Les démocraties du XXIe siècle sont désormais confrontées à la nécessité de redéfinir leur stratégie et de repenser leur rapport à la guerre. Loin de signifier l’adieu aux armes, notre ère connaît une remontée de la violence et des menaces sur la liberté, qu’elles proviennent du djihadisme, du total-capitalisme chinois ou des démocratures. À l’inverse des nations libres, les régimes autoritaires, à l’image de la Chine avec la construction de sa grande muraille maritime, de la Russie en Crimée, en Ukraine et en Syrie, de la Turquie en Syrie ou dans le Haut-Karabakh, montrent en effet une grande efficacité dans l’usage de la force armée en combinant absence de limites dans l’exercice de la violence et objectifs stratégiques précis.
La conflictualité s’étend à de nouveaux domaines avec la militarisation de l’espace ou la multiplication des cyberattaques. Elle emprunte aussi des formes de plus en plus hybrides, qui font des opinions publiques une cible prioritaire par la désinformation ou les interférences dans la vie des démocraties. Or, dans le même temps, l’enchaînement des guerres perdues et la crise intérieure des nations libres, déstabilisées par l’épidémie de Covid, provoquent une grande lassitude de leurs citoyens devant les enjeux et les charges de la sécurité extérieure. Dans un monde redevenu très dangereux, les démocraties ne peuvent s’offrir le luxe de se tromper de guerres, de s’enliser dans les mauvaises pour s’aveugler sur les plus nécessaires.
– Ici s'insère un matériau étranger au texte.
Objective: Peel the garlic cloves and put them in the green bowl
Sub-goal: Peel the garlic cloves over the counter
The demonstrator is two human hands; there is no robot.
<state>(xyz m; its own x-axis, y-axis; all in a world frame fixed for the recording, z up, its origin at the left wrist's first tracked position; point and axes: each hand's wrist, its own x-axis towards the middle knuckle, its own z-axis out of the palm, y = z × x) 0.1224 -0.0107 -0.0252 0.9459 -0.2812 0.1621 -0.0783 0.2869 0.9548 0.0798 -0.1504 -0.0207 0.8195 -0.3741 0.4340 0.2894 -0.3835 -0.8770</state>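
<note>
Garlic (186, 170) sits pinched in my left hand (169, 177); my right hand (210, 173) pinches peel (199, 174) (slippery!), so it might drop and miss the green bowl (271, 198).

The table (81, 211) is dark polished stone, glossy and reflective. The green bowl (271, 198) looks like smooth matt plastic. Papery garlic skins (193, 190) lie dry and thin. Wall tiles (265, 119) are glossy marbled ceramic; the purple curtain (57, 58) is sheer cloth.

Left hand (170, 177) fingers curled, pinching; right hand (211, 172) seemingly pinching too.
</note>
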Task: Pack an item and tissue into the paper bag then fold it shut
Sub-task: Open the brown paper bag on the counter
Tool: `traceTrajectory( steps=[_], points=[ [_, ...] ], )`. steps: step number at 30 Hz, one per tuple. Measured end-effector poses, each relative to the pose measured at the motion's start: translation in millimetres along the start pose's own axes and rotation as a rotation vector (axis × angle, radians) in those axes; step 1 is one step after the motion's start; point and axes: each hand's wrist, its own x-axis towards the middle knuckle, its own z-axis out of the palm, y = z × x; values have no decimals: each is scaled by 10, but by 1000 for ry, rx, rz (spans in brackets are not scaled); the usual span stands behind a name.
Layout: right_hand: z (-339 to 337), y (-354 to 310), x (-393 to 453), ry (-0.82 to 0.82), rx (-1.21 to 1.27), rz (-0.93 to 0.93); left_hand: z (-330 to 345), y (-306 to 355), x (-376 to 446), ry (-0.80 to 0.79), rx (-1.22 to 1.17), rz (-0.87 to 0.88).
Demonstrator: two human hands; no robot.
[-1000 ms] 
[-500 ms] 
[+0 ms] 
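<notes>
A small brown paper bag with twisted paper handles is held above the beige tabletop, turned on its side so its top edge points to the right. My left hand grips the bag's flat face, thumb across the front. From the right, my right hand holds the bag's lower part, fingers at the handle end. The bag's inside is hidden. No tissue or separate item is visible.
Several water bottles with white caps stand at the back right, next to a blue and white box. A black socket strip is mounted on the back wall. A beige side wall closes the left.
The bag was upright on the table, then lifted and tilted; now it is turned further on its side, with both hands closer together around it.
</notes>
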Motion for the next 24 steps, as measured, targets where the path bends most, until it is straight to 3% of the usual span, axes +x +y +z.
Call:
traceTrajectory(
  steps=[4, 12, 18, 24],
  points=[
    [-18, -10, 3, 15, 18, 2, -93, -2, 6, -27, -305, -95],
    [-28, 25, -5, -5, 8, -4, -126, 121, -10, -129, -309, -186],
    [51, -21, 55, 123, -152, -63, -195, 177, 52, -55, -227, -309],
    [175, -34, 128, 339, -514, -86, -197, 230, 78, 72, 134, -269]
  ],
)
Il faut désormais choisir. Joe Biden a raison de donner la priorité à la réconciliation de la nation américaine et au défi global que représente la Chine. La France, qui dispose de responsabilités particulières dans l’Europe post-Brexit, doit mettre à profit le débat de l’élection présidentielle pour clarifier sa doctrine et ses objectifs. Le front principal de la lutte contre le terrorisme est intérieur et ne relève que très marginalement de l’action des armées. La nouvelle frontière de nos forces armées ne se trouve pas dans la contre-insurrection ou les menaces asymétriques dont le Sahel est typique, mais dans la réponse aux conflits hybrides. Cela invite à combler nos lacunes en matière de qualité du recrutement, de modernisation des équipements, de retard accumulé dans les drones et la robotisation du champ de bataille, de résilience des forces armées et de la société.